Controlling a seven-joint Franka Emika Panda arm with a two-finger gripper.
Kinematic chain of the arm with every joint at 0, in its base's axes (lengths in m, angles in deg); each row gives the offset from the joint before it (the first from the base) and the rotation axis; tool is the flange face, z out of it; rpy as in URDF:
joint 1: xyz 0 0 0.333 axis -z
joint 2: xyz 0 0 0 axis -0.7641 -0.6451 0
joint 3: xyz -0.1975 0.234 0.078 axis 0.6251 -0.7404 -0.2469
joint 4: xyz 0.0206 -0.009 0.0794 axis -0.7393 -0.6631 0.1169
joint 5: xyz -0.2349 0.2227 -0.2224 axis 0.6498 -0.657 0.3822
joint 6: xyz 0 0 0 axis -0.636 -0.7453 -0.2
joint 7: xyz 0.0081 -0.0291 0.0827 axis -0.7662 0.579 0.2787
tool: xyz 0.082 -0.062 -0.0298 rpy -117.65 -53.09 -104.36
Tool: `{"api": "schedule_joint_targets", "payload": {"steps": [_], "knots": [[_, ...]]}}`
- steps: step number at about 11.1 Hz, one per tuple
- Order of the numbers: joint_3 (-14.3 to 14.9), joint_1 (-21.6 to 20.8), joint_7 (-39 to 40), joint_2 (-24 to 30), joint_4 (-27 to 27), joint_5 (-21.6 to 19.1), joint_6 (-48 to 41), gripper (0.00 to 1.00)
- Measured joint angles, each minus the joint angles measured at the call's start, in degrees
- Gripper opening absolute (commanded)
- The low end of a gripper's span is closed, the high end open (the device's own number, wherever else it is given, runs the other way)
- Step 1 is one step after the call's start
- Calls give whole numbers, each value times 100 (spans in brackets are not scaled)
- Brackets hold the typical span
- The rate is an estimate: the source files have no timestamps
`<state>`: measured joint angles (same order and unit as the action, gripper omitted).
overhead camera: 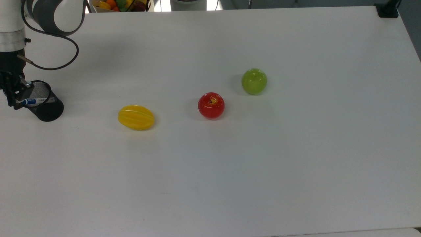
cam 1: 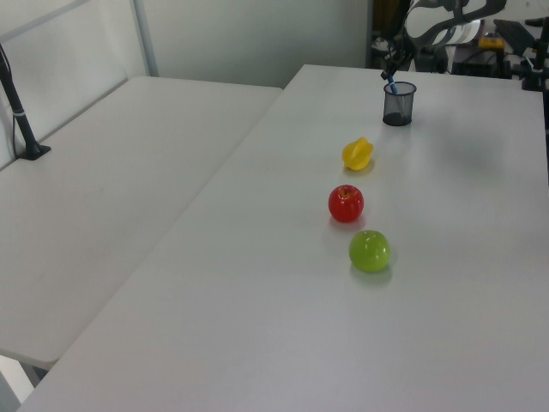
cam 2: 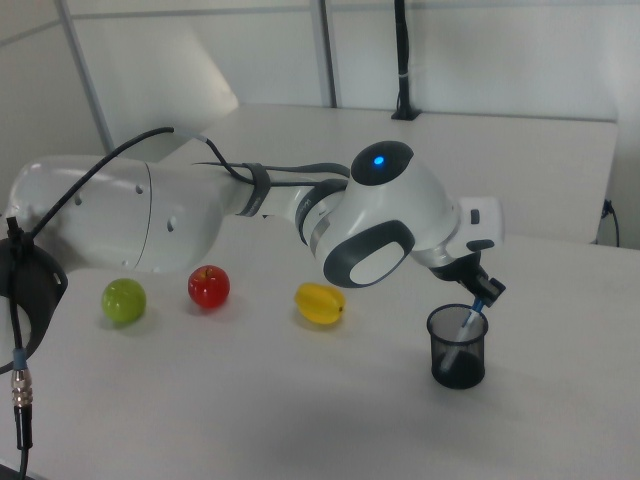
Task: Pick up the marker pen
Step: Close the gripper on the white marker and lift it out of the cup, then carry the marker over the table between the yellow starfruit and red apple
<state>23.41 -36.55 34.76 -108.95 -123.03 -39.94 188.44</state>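
The marker pen (overhead camera: 34, 101), white-barrelled with a blue cap, stands slanted in a black mesh cup (overhead camera: 48, 110) at the top view's far left. Its capped end sticks out past the rim. My gripper (overhead camera: 18, 101) hangs over the cup's left rim in the top view, its fingers closed on that blue end. In the left view the gripper (cam 1: 392, 73) is just above the cup (cam 1: 399, 105), with the marker pen (cam 1: 391, 87) between them. In the right view the gripper (cam 2: 485, 293) holds the marker pen (cam 2: 467, 324) above the cup (cam 2: 458, 350).
A yellow star fruit (overhead camera: 136, 117), a red apple (overhead camera: 211, 105) and a green apple (overhead camera: 254, 81) lie in a line across the white table (overhead camera: 263, 164). A box of fruit (overhead camera: 120, 4) sits beyond the table's far edge. A black clamp (overhead camera: 387, 9) is at the top right corner.
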Motion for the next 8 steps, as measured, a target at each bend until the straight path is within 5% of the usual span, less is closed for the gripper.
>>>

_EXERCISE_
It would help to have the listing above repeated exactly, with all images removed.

_OUTPUT FOR THIS EXERCISE_
Controlling a seven-joint Franka Emika Panda arm with a two-finger gripper.
Kinematic chain of the arm with every joint at 0, in its base's axes (lengths in m, angles in deg); each row gives the offset from the joint before it (the first from the base) and the rotation axis; tool is the flange face, z out of it; rpy as in URDF:
joint 1: xyz 0 0 0.333 axis -z
joint 2: xyz 0 0 0 axis -0.7641 -0.6451 0
joint 3: xyz -0.1975 0.234 0.078 axis 0.6251 -0.7404 -0.2469
joint 4: xyz 0.0206 -0.009 0.0794 axis -0.7393 -0.6631 0.1169
joint 5: xyz -0.2349 0.2227 -0.2224 axis 0.6498 -0.657 0.3822
joint 6: xyz 0 0 0 axis -0.636 -0.7453 -0.2
joint 7: xyz 0.0081 -0.0291 0.0827 axis -0.7662 0.579 0.2787
tool: xyz 0.082 -0.062 -0.0298 rpy -117.65 -53.09 -104.36
Tool: `{"api": "schedule_joint_targets", "payload": {"steps": [_], "knots": [[_, ...]]}}`
- steps: step number at about 11.1 Hz, one per tuple
- Order of the numbers: joint_3 (-14.3 to 14.9), joint_1 (-21.6 to 20.8), joint_7 (-39 to 40), joint_2 (-24 to 30), joint_4 (-27 to 27), joint_5 (-21.6 to 19.1), joint_6 (-48 to 41), gripper (0.00 to 1.00)
- Measured joint angles, each minus the joint angles measured at the call's start, in degrees
- Gripper opening absolute (commanded)
- The low end of a gripper's span is closed, the high end open (the device's own number, wherever else it is given, runs the other way)
- Step 1 is one step after the call's start
- Calls give whole numbers, each value times 100 (spans in brackets are not scaled)
- Brackets hold the typical span
- The rate is an estimate: the source files have no timestamps
`<state>`: measured joint angles (same order and unit as the action, gripper omitted).
overhead camera: 
cam 1: 
cam 2: 
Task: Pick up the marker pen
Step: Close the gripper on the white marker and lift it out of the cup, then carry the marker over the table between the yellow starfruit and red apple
<state>23.41 -36.55 34.76 -108.95 -123.03 -39.94 188.44</state>
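The marker pen (overhead camera: 34, 101), white-barrelled with a blue cap, stands slanted in a black mesh cup (overhead camera: 48, 110) at the top view's far left. Its capped end sticks out past the rim. My gripper (overhead camera: 18, 101) hangs over the cup's left rim in the top view, its fingers closed on that blue end. In the left view the gripper (cam 1: 392, 73) is just above the cup (cam 1: 399, 105), with the marker pen (cam 1: 391, 87) between them. In the right view the gripper (cam 2: 485, 293) holds the marker pen (cam 2: 467, 324) above the cup (cam 2: 458, 350).
A yellow star fruit (overhead camera: 136, 117), a red apple (overhead camera: 211, 105) and a green apple (overhead camera: 254, 81) lie in a line across the white table (overhead camera: 263, 164). A box of fruit (overhead camera: 120, 4) sits beyond the table's far edge. A black clamp (overhead camera: 387, 9) is at the top right corner.
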Motion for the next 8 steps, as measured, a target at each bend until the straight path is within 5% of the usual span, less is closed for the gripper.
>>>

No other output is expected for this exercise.